[Start of Attachment]

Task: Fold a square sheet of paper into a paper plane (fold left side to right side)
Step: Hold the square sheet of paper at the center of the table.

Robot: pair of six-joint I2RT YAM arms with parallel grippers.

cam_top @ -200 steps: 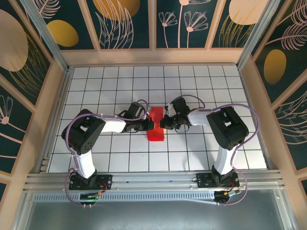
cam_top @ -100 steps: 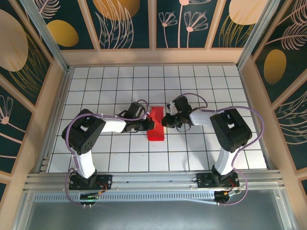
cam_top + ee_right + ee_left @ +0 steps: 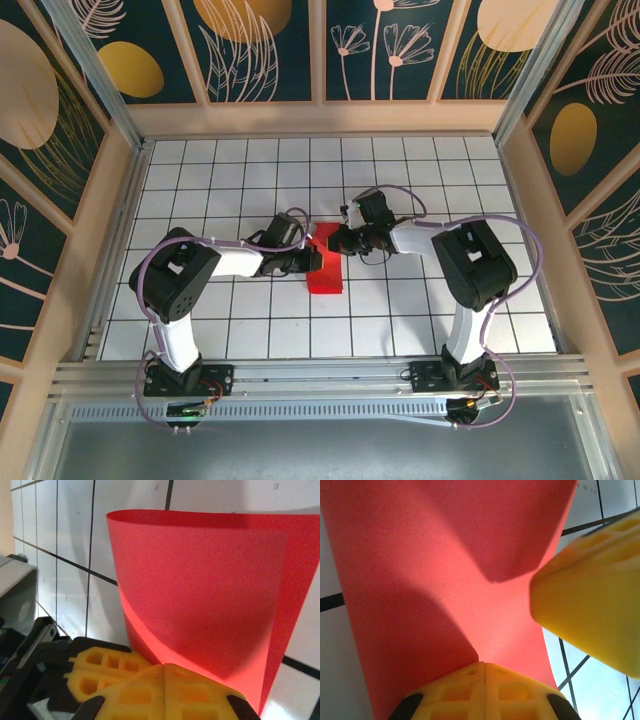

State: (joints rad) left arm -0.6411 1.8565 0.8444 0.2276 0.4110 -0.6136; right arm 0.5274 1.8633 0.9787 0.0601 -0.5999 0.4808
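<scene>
Jaws of the left gripper (image 3: 316, 259) sit closed against the left edge of the square sheet of paper (image 3: 326, 276), curled mid-table (image 3: 250, 180), while the right gripper (image 3: 337, 243), likewise closed, meets its right side, pads hiding any pinch.

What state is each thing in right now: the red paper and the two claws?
red paper: bent over into a narrow strip, its fold rounded, not pressed flat.
left claw: shut, tips against the paper.
right claw: shut, tips at the paper's edge.
</scene>
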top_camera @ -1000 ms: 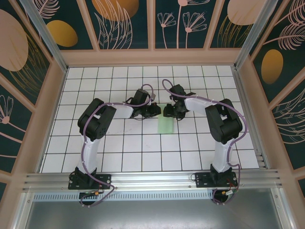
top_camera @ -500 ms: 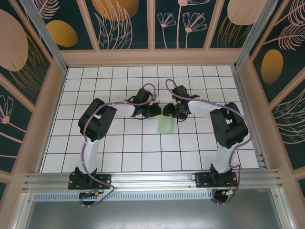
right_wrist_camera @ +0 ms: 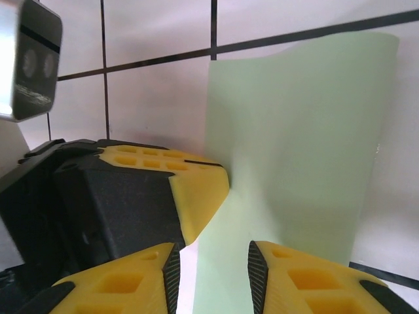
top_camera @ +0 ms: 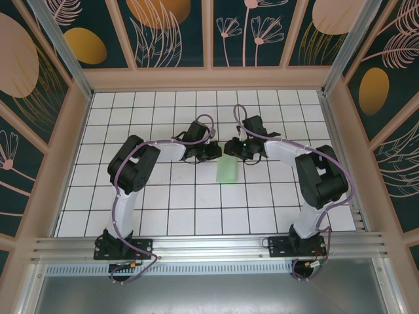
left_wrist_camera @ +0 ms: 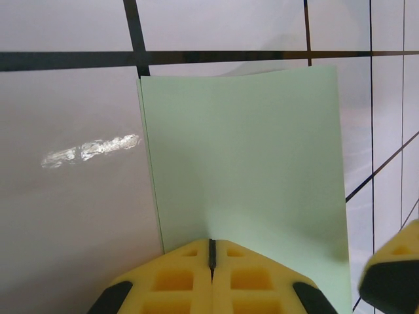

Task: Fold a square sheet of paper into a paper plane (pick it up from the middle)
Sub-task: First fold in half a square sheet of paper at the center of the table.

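Over the last second our right arm has swung its elbow outward, and the right gripper [right_wrist_camera: 211, 263] now sits with its jaws a little apart over the paper's edge, not pinching it. The left gripper [left_wrist_camera: 211, 252] stays clenched on the folded sheet of paper [top_camera: 227, 172], which has not moved on the tabletop [top_camera: 163, 196] between them. We judge the next fold is being set up.

The folded sheet of paper [left_wrist_camera: 249, 157] is a plain pale mint green without markings, and the table [top_camera: 196, 196] is white with a grid of thin black lines. The left gripper [left_wrist_camera: 211, 260] and right gripper [right_wrist_camera: 211, 261] carry yellow pads on black bodies, while the left arm [top_camera: 131, 171] and right arm [top_camera: 315, 175] combine black joints with white links and purple cables. The wall panels [top_camera: 171, 46] are dark teal, printed with orange and peach ovals and peach line-drawn plants, set in peach-coloured frames [top_camera: 209, 78].
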Controlling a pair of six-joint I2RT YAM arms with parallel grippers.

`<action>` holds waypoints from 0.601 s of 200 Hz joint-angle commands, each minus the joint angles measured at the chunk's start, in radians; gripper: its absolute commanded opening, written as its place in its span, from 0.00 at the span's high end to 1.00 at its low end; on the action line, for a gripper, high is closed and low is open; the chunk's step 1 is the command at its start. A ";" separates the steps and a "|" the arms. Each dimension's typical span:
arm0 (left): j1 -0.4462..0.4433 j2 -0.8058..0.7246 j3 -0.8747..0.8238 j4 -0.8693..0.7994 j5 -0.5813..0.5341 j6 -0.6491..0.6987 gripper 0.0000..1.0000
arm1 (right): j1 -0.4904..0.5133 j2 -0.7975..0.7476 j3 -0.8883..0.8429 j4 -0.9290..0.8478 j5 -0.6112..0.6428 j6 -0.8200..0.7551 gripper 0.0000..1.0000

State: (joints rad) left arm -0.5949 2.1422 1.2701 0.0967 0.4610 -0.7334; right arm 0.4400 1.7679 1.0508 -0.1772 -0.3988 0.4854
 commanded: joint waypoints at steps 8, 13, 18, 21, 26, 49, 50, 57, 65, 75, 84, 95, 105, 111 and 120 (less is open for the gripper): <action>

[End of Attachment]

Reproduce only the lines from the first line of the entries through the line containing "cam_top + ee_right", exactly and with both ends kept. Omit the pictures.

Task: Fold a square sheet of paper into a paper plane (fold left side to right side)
Step: Hold the square sheet of paper at the center of the table.

Robot: pair of six-joint I2RT YAM arms with parallel grippers.

cam_top @ -200 steps: 
cam_top @ -100 steps: 
cam_top + ee_right + ee_left @ +0 steps: 

This answer is complete as written.